Vertraglich können entsprechende Ansprüche bei der wirksamen Verwendung von Stoffpreisgleitklauseln geltend gemacht werden. Nach der Rechtsprechung des BGH mit Urteil vom 01.10.2014 – VII ZR 344/13 – finden solche Klauseln jedoch immer häufiger keine Anwendung mehr. Grundsätzlich bleiben vertragliche Einheitspreise bei unveränderter Bauleistung verbindlich. Es gilt das Prinzip der Vertragstreue. Verträge sind einzuhalten. Eine Ausnahme hiervon bildet der Rechtsgrundsatz der Störung der Geschäftsgrundlage. Wenn Umstände von vorn herein fehlen oder nachträglich wegfallen, die für eine Vertragspartei so wesentlich sind, dass der Vertrag geändert oder aufgehoben werden muss, weil ein Festhalten am unveränderten Vertrag sich als unzumutbar darstellen würde, so begründen diese grundsätzlich eine Störung der Geschäftsgrundlage. Zur Anpassung der Preise kann diese Regelung (§ 313 Abs. 1 BGB) jedoch nicht herangezogen werden. Nach der Rechtsprechung des BGH bildet die Kalkulationsgrundlage des Auftragnehmers grundsätzlich keine Geschäftsgrundlage des später geschlossenen Vertrages. Der Auftraggeber habe bei Vertragsschluss keinen Anlass, die Kalkulationsgrundlagen des Auftragnehmers in seinen Geschäftswillen aufzunehmen.

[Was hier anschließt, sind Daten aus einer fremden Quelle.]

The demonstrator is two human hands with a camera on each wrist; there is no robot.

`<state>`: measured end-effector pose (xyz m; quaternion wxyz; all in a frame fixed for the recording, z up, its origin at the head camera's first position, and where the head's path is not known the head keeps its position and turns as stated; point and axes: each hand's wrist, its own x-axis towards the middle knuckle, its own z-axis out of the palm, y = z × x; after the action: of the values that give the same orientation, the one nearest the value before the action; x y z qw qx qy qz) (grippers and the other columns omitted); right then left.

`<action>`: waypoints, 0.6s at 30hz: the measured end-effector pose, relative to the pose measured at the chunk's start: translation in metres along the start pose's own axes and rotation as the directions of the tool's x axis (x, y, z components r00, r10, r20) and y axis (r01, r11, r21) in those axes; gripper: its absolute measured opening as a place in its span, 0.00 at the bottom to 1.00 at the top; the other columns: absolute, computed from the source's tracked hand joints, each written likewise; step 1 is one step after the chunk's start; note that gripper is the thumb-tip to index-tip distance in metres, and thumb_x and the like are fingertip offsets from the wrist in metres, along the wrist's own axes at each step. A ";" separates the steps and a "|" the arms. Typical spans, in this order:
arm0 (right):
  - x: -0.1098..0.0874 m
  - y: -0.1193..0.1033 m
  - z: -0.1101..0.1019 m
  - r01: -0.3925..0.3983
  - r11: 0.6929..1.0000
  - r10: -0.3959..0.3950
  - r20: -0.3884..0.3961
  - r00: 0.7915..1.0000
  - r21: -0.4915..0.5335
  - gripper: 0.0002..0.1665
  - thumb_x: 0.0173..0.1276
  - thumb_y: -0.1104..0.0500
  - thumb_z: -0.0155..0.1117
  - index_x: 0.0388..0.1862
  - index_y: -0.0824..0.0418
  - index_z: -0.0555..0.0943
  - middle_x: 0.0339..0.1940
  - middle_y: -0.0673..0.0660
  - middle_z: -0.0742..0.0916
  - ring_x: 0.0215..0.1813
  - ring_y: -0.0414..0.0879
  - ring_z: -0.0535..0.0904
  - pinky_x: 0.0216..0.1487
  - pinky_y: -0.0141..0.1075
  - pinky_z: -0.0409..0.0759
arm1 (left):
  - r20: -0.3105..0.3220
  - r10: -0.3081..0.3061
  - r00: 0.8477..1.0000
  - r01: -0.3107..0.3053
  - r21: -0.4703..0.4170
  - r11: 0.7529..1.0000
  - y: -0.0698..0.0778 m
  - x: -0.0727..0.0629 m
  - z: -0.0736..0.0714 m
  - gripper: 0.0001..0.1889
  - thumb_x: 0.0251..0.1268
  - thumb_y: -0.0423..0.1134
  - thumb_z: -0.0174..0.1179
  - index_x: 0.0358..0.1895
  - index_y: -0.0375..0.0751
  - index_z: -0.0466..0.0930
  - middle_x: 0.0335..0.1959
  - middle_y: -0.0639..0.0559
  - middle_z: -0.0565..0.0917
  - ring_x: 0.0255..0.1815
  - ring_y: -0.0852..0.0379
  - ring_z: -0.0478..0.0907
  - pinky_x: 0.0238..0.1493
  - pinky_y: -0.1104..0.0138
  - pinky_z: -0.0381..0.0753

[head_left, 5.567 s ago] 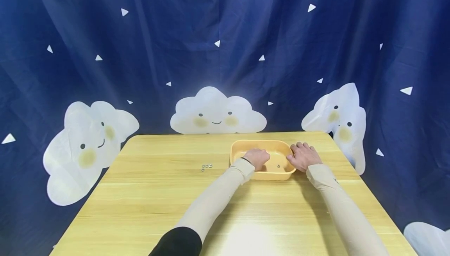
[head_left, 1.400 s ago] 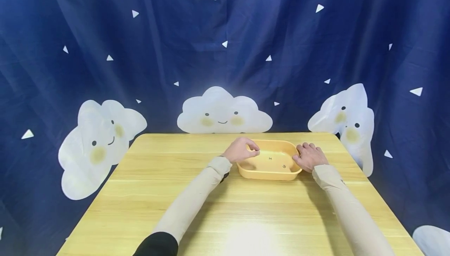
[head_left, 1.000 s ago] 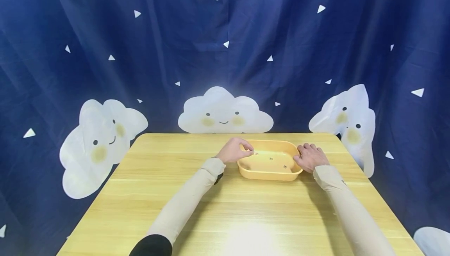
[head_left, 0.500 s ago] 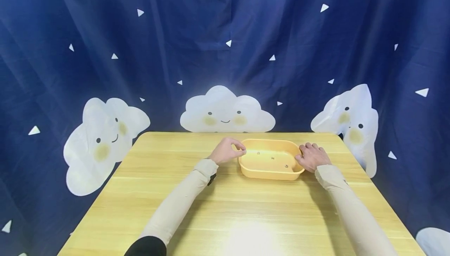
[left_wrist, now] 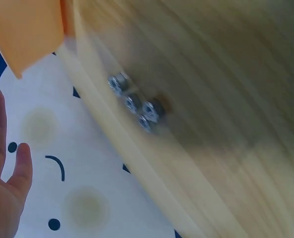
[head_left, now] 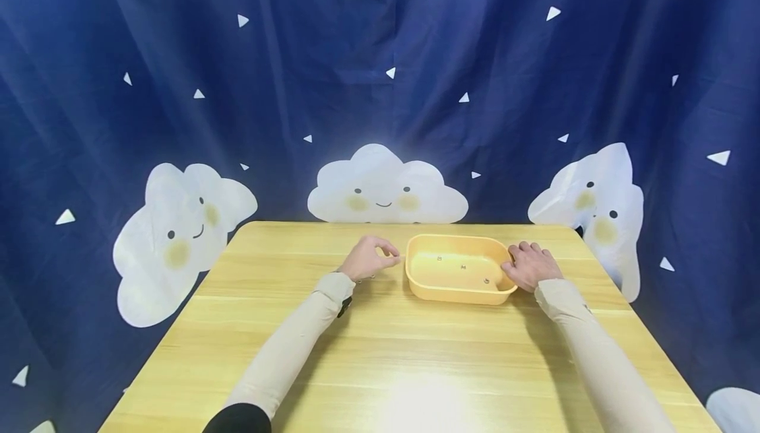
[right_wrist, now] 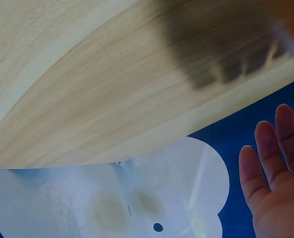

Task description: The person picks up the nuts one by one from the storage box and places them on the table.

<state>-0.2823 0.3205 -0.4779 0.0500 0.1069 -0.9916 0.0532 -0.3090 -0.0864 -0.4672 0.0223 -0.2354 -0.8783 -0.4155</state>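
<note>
My left hand hovers over the table just left of the yellow tray, its thumb and index finger bent towards each other with nothing seen between them. Several silver metal nuts lie in a small cluster on the table beneath it, partly covered by the hand in the head view. Inside the tray three more nuts sit apart in a slanting row: one nut at the left, one nut mid-floor, one nut at the right. My right hand holds the tray's right end, thumb over the rim.
A wooden table carries everything, its far edge close behind the tray. Behind it hangs a dark blue curtain printed with white clouds and triangles.
Only one nut showed in the tray at first; two more lie there now. My left hand has withdrawn leftward from inside the tray. The right hand keeps its hold at the rim.
</note>
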 end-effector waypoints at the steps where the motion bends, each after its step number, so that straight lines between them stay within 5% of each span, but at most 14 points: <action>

Eine neuere Rechtsprechung des Bundesgerichtshofes aus dem Jahr 2019 bietet indessen dem Auftragnehmer möglicherweise zumindest bei Mengenmehrungen und Nachträgen eine Möglichkeit, Materialpreissteigerungen gegenüber dem Auftraggeber durchzusetzen. Nach dieser neuen Rechtsprechung richten sich Mehrpreise neuerdings nach den tatsächlich erforderlichen Kosten zuzüglich angemessener Zuschläge für allgemeine Geschäftskosten sowie für Wagnis und Gewinn. Der Auftragnehmer ist bei der Anpassung der Einheitspreise nicht mehr an seinen ursprünglich kalkulierten Materialpreis gebunden. Der Grundsatz "guter Preis bleibt guter Preis" und "schlechter Preis bleibt schlechter Preis" gilt somit nicht mehr. Wenn nun zu Mehrmengen und Nachträgen die Vergütung des Auftragnehmers nach den tatsächlich erforderlichen Kosten zuzüglich angemessener Zuschläge für allgemeine Geschäftskosten sowie für Wagnis und Gewinn zu ermitteln ist, so muss für den Auftragnehmer auch die Möglichkeit bestehen, die tatsächlich erforderlichen Kosten und damit auch der Preisanstieg von Baustoffen geltend zu machen sein. Eine Entscheidung des BGH hierzu steht noch aus.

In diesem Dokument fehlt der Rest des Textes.